Der Grund für ein gewisses Restrisiko des Wiederauftretens beruht auf einem seltenen Phänomen namens „gonadaler Mosaizismus“. Davon spricht man, wenn ein Elternteil eine genetische Veränderung trägt, die sich jedoch auf eine kleine Gruppe von Ei- oder Samenzellen beschränkt. Daher würde die genetische Veränderung bei einem Bluttest dieses Elternteils nicht festgestellt.

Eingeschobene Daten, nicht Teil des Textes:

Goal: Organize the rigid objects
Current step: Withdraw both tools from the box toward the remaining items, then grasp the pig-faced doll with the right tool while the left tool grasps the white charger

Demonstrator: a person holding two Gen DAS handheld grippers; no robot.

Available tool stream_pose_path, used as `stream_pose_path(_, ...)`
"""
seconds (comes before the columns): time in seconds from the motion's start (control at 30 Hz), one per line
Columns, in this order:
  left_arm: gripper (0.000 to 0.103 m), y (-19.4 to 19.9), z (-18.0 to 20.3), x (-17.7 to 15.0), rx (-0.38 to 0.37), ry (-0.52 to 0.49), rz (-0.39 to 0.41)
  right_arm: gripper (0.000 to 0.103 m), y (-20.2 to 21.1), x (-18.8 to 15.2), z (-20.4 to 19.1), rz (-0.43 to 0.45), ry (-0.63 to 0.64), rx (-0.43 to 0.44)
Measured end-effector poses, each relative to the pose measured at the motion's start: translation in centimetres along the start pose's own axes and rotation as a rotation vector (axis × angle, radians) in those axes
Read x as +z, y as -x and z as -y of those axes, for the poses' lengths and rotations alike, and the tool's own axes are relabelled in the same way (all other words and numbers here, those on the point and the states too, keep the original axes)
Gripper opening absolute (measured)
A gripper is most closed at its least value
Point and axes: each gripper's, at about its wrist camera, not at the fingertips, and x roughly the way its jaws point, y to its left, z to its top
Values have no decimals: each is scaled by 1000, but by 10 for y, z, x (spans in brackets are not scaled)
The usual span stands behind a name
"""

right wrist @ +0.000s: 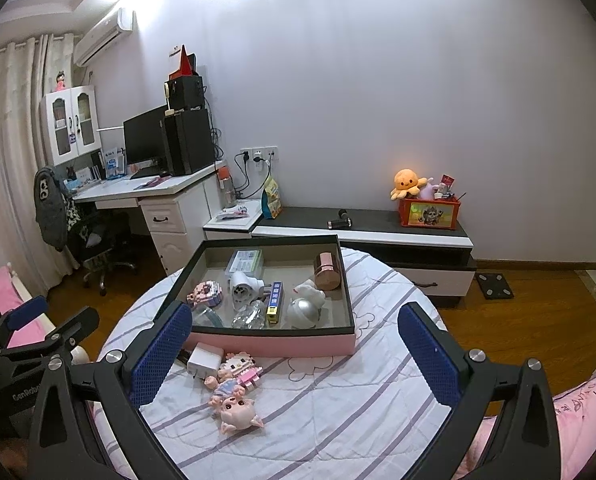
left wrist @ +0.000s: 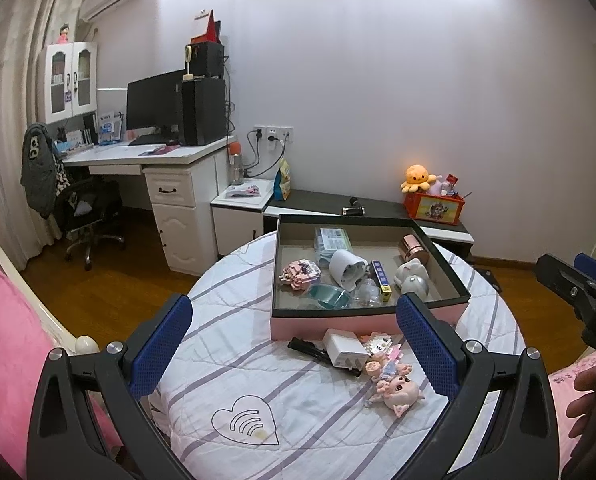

Für eine spezielle Beratung zur Wahrscheinlichkeit, dass die PURA-Veränderung erneut auftritt, ist es sinnvoll, mit einem klinischen Genetiker oder Genberater zu sprechen.

Genetische Beratung

PURA-bezogene neurologische Entwicklungsstörungen, die entweder durch eine heterozygote PURA-pathogene Sequenzvariante oder eine 5q31.3-Deletion verursacht werden, die das gesamte oder einen Teil von PURA umfasst, werden autosomal-dominant vererbt. Bei fast allen Probanden mit einer PURA-pathogenen Sequenzvariante ist die Sequenzvariante de novo, bis heute waren alle gemeldeten 5q31.3-Deletionen de novo.

Für Eltern eines betroffenen Kindes wird das Risiko für zukünftige Schwangerschaften als gering angesehen, da eine de novo genetische Veränderung mit PURA bei der Probandin am wahrscheinlichsten ist. Eltern eines betroffenen Kindes möchten jedoch möglicherweise pränatale Tests oder genetische Präimplantationstests in Betracht ziehen, da das Risiko aufgrund der Möglichkeit eines elterlichen Keimbahnmosaiks größer sein kann als in der Allgemeinbevölkerung (empirisch auf <1%).

Danksagung

Der einleitende Text wurde unter Zuhilfenahme der Erkenntnisse des Institutes für pharmazeutische Biotechnologie der Universität Ulm erstellt, mein besonderer Dank gilt Prof. Dr. Dierk Niessing und damit auch seinem ganzen Team für die Erlaubnis der Verwendung des Textmaterials.